What is needed >> Show every line below where "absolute" appears.

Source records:
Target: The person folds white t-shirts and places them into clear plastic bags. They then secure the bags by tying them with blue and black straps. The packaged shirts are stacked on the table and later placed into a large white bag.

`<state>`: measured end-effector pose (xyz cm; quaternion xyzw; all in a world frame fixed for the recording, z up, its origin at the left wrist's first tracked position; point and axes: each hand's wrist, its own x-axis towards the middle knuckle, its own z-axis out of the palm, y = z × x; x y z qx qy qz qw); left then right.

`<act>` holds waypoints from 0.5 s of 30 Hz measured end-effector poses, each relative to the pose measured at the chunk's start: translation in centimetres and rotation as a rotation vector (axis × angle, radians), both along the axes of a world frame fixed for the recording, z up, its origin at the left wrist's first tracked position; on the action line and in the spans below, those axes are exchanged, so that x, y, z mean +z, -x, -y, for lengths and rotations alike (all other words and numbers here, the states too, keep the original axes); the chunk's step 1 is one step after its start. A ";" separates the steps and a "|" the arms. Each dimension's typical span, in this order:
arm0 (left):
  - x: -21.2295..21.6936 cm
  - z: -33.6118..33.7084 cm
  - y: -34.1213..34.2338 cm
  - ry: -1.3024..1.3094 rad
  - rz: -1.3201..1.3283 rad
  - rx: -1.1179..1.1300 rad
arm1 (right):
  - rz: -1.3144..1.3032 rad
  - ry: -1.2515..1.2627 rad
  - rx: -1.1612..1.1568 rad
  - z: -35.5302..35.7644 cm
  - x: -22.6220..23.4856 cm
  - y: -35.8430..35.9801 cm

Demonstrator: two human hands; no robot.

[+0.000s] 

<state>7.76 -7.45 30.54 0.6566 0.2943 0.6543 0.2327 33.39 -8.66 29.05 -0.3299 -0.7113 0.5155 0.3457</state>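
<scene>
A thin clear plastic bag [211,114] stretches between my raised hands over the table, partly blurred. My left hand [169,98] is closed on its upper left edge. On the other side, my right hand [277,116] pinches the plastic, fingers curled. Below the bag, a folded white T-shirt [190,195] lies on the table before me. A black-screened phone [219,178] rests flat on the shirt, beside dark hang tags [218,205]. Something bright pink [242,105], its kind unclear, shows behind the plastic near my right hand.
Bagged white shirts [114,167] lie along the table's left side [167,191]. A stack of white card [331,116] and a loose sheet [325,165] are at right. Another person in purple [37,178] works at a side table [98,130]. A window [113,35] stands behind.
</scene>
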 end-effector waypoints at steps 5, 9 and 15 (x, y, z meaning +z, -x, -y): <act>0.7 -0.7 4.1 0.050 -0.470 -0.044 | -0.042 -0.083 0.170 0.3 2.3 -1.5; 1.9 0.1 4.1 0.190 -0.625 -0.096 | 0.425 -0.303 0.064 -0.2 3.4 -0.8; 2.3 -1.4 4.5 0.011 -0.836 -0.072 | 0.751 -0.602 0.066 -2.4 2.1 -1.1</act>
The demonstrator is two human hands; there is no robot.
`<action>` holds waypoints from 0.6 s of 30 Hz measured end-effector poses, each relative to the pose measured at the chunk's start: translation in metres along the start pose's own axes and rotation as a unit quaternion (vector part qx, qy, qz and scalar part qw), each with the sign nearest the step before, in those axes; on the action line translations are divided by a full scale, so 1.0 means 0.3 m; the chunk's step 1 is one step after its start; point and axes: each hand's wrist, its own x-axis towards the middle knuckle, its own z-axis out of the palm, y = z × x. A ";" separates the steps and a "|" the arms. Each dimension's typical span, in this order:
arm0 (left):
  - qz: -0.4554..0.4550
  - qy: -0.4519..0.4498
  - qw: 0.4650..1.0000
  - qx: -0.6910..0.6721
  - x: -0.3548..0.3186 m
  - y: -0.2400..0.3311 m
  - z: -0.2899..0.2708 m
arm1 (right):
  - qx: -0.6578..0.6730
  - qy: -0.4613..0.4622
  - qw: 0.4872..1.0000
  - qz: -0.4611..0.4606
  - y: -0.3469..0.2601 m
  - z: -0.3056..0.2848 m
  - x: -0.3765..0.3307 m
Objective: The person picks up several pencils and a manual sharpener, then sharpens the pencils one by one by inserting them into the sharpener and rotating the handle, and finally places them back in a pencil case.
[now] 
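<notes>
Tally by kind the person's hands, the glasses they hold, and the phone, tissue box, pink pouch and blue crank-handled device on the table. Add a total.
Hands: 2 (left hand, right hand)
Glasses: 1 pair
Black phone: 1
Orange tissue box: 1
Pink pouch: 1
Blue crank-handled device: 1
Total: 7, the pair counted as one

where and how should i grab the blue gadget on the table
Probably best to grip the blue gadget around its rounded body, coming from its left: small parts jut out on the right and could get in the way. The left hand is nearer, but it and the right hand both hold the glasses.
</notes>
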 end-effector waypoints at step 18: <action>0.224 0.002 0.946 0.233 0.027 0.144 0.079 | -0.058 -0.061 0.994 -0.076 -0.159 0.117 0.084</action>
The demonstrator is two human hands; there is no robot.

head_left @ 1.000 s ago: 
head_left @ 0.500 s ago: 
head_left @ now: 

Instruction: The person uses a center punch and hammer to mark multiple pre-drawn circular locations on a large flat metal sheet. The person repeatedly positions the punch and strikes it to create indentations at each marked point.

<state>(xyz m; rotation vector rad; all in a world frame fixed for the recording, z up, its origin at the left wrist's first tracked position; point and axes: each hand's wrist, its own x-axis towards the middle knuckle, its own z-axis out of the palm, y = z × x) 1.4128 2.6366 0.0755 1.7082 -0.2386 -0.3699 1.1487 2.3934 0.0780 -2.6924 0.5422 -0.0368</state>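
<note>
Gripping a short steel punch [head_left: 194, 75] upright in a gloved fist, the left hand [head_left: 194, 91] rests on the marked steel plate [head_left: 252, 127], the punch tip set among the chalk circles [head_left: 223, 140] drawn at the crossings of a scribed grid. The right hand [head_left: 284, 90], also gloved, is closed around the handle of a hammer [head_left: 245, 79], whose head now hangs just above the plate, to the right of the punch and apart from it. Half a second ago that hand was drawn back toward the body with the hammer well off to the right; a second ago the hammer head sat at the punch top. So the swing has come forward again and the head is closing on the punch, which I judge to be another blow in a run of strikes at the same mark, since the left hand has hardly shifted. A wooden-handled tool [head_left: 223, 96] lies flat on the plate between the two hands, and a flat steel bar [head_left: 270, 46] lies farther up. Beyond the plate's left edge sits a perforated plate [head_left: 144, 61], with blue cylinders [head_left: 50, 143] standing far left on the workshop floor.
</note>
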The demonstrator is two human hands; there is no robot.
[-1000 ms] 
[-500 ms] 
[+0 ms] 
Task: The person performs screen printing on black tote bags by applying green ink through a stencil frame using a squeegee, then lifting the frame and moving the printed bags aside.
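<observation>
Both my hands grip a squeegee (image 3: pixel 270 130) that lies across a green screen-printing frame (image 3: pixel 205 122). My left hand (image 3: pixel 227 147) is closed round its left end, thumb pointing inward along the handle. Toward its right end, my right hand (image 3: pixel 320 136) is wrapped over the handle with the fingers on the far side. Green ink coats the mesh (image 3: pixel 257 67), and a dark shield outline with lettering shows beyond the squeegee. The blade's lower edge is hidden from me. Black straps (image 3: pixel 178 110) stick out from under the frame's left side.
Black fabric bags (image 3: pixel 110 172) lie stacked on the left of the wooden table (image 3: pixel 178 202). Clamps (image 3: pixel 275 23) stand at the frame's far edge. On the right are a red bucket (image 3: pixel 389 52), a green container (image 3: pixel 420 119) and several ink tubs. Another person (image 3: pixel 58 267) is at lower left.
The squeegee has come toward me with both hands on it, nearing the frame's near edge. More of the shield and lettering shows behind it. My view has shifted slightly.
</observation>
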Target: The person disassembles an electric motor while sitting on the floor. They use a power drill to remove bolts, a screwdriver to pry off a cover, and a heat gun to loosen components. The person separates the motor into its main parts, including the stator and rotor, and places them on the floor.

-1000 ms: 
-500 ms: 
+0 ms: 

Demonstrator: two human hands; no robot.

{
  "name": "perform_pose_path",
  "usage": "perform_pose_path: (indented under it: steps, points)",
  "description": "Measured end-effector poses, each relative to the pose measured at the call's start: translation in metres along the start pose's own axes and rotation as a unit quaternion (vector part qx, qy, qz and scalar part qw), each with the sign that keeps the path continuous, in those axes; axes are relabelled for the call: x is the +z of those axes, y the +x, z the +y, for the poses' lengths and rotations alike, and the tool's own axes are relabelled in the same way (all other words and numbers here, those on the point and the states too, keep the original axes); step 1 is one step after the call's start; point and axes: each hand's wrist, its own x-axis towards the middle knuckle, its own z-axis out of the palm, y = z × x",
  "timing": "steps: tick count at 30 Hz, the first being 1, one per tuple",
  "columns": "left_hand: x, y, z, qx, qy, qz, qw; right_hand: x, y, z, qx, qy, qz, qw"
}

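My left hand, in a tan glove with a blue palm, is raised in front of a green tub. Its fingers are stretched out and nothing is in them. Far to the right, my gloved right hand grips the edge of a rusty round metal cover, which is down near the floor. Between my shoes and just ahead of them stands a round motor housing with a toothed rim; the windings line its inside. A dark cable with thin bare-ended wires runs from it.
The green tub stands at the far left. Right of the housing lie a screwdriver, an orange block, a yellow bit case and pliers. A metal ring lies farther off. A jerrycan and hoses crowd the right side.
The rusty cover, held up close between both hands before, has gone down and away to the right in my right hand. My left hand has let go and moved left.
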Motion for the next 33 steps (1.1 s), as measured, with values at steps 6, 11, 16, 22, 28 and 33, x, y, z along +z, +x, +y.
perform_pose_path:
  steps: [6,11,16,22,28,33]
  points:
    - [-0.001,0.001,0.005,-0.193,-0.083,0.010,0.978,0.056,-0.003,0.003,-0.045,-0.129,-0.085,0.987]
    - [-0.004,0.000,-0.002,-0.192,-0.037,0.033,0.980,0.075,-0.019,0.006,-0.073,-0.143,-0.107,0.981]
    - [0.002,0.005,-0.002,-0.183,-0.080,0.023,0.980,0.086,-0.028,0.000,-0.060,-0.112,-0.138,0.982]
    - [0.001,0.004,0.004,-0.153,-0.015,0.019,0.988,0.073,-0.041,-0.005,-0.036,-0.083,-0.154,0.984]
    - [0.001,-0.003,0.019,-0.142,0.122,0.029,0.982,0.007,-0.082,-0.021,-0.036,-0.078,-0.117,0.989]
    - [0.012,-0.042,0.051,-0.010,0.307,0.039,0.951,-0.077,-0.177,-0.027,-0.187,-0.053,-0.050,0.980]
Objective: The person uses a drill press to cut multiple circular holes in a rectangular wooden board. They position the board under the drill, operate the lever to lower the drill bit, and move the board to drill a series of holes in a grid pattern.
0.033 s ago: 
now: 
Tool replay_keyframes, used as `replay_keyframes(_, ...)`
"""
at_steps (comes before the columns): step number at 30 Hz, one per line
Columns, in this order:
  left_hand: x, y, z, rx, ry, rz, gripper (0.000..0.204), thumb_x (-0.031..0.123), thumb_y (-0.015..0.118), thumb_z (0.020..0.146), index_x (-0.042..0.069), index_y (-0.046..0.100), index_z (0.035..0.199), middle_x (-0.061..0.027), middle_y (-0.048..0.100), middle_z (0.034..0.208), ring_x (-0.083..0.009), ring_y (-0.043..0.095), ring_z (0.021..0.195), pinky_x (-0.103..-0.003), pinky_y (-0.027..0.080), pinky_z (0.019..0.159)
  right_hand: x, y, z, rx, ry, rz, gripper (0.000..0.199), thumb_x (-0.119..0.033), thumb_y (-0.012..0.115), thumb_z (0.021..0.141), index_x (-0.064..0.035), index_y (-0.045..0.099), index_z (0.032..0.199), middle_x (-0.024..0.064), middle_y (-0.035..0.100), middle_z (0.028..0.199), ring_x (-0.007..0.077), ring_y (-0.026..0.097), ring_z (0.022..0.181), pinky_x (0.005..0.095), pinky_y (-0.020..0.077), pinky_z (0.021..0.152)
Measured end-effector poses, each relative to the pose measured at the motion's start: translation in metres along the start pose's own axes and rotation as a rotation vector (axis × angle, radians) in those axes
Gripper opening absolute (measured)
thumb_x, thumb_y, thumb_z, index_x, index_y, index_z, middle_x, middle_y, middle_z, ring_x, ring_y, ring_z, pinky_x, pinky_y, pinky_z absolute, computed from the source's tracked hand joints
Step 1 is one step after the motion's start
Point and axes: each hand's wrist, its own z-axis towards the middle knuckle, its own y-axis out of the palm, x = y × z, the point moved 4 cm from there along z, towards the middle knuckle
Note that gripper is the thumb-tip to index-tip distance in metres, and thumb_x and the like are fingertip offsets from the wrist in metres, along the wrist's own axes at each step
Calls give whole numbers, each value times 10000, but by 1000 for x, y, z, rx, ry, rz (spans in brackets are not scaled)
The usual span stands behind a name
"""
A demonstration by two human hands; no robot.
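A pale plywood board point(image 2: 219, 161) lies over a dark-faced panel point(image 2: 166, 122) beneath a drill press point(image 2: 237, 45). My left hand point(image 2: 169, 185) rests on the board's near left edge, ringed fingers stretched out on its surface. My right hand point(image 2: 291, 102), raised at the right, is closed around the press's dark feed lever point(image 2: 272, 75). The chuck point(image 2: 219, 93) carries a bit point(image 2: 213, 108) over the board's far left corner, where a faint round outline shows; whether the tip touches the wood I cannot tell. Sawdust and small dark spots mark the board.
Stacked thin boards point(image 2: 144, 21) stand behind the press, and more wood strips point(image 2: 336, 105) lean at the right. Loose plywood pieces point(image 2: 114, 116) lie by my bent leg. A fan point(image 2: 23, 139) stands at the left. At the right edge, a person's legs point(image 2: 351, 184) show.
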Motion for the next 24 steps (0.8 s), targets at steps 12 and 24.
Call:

Answer for this exercise >>
Gripper opening absolute (measured)
thumb_x, thumb_y, thumb_z, index_x, index_y, index_z, middle_x, middle_y, middle_z, ring_x, ring_y, ring_z, pinky_x, pinky_y, pinky_z absolute, computed from the source's tracked hand joints

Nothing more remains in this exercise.